Los unicornios pueden ser los animales preferidos de las princesas, evocan el misterio de aquello que en un principio pareciera no existir, como el deseo sexual recorriendo la sangre en la pubertad. Son el sticker mental de una huérfana en el Medioevo o el alimento de los viajeros que creen que su carne proporciona la vida eterna. Un unicornio pareciera estar atrapado entre pétalos de flores blancas y rosas, debajo de él se abren dos tallos con espinas que no lo dejan escapar. Una ofrenda sagrada al bosque carnívoro, o es la fábula inglesa que coquetea demasiado bien con el humor y aquello que es terrible.
Los cuartos vacíos pueden estar repletos de objetos impresos en la nostalgia. Son proyecciones de la pérdida. El cuarto de JonBenét Ramsey antes de morir, la reina de los concursos infantiles de belleza que fue asesinada a los seis años durante los noventa. Los habitantes de los interiores están ausentes y no parecen personajes confiables, tal vez son reyes enfermos de paranoia o princesas pálidas que sólo se alimentan de agua. Unas camas rosadas con moños púrpuras y en el medio del piso, una puerta al ático donde se celebran las perversiones familiares. El castillo en medio de la nada mental, desde lejos se puede ver que en el centro de su jardín vive un árbol enorme, el patriarca monstruo del hogar.

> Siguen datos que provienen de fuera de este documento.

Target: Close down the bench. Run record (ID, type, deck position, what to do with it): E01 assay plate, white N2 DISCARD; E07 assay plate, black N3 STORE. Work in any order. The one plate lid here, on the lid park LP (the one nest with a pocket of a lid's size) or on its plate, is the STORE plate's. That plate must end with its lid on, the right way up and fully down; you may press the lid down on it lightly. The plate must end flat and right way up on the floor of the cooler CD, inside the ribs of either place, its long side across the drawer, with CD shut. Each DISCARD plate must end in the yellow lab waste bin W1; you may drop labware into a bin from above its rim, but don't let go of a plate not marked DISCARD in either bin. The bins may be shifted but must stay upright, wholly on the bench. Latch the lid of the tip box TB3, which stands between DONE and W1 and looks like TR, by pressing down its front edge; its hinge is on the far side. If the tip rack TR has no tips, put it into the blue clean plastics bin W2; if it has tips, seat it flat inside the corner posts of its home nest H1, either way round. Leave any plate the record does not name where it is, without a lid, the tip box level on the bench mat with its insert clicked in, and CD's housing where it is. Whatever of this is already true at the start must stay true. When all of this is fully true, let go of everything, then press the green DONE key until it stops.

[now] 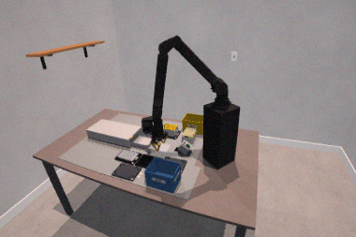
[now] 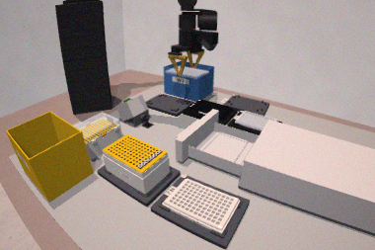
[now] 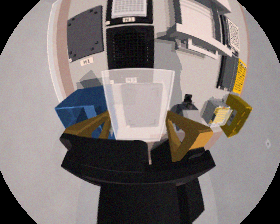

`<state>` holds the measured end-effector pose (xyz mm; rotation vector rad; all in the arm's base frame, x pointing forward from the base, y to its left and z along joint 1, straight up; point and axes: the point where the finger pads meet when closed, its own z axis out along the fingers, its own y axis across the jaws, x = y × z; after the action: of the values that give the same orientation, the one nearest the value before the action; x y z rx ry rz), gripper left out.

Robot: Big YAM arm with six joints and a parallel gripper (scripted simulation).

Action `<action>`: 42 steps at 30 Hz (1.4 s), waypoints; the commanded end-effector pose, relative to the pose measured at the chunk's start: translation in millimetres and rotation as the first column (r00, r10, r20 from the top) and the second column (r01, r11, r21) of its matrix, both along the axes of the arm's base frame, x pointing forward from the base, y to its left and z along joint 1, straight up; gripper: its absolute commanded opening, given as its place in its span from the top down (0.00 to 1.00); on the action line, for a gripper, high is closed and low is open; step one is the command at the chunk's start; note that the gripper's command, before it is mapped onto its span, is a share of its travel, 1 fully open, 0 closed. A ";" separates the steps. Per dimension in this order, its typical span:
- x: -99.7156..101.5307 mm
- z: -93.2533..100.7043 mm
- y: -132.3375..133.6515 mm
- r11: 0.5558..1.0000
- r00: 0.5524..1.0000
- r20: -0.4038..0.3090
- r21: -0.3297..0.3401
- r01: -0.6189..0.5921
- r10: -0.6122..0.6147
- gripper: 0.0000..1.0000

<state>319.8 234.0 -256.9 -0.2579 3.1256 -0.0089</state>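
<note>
- Grey mat (image 2: 118,214) on counter (image 1: 225,194): drawer (image 2: 212,145) pulled out, yellow bin (image 2: 44,157) at edge.
- Hand (image 3: 139,137) pinching translucent plate lid (image 3: 138,106), hovering above black plate (image 3: 131,46).

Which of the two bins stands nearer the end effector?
The blue bin, right behind the end effector; the yellow bin stands far off at the bench's other end.
</note>
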 end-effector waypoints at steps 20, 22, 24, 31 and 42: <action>58.5 -0.2 21.3 1.000 1.000 0.009 0.006 -0.013 0.013 1.00; 60.0 0.6 25.2 1.000 1.000 0.010 0.007 -0.019 0.019 1.00; 67.0 0.1 23.7 1.000 1.000 0.010 0.006 -0.011 0.011 1.00; 85.6 0.9 30.7 1.000 1.000 0.012 0.008 -0.011 0.011 1.00; 103.8 5.7 42.2 1.000 1.000 0.021 0.013 -0.018 0.018 1.00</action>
<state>408.5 269.3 -256.0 -0.2650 3.1208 -0.0055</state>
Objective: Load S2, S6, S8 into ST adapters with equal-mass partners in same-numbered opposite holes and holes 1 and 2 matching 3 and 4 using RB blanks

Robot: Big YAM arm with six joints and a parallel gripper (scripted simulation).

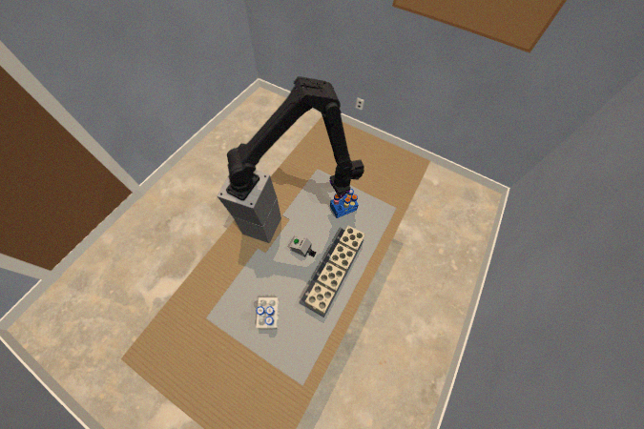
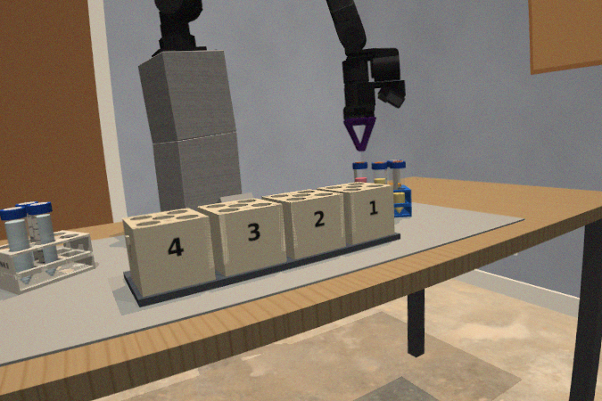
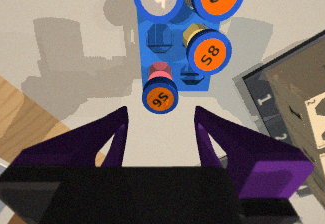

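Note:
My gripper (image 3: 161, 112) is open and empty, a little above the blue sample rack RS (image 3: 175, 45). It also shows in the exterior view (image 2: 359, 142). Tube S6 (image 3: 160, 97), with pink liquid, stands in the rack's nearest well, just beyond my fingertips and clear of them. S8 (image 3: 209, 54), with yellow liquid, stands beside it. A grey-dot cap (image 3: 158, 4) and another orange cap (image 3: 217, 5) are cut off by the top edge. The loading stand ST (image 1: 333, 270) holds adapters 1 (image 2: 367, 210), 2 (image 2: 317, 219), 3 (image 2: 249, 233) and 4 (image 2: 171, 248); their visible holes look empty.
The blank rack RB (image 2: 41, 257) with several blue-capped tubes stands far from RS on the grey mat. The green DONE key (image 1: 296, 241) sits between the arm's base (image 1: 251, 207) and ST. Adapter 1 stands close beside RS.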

La pintura puede ser una isla de poder y creación, tiene la capacidad de moldear el carácter de sus observadores y constituye un sistema de relaciones más allá de particulares concluyentes (rosa=mujer). Su sinapsis es entrecortada, se debate entre sinónimos que se vuelven antónimos y empastes rabiosos que pueden emular calma y locura en un tiempo inestable. A toda obra de arte le corresponde una fábula acorde a su era, su lugar en las bibliotecas y en las ponencias que iluminan el conocimiento. Algunas pueden escapar a este destino y envejecen como un perfume que distorsiona los ambientes, vuelven venenoso aquello que se presume bello, generan sospechas sobre la presencia sublime de dos cisnes blancos en un arroyo. Son una compañía para quienes no tienen un lugar en el mundo, o testigos de los comportamientos raros de los artistas y, sin juzgar, preguntan: ¿la artista quiere ser una princesa?
Antonella Agesta, Antosofías, curaduría de Bárbara Golubicki, Selvanegra Galería, Buenos Aires, 15 de febrero – 30 de marzo de 2019.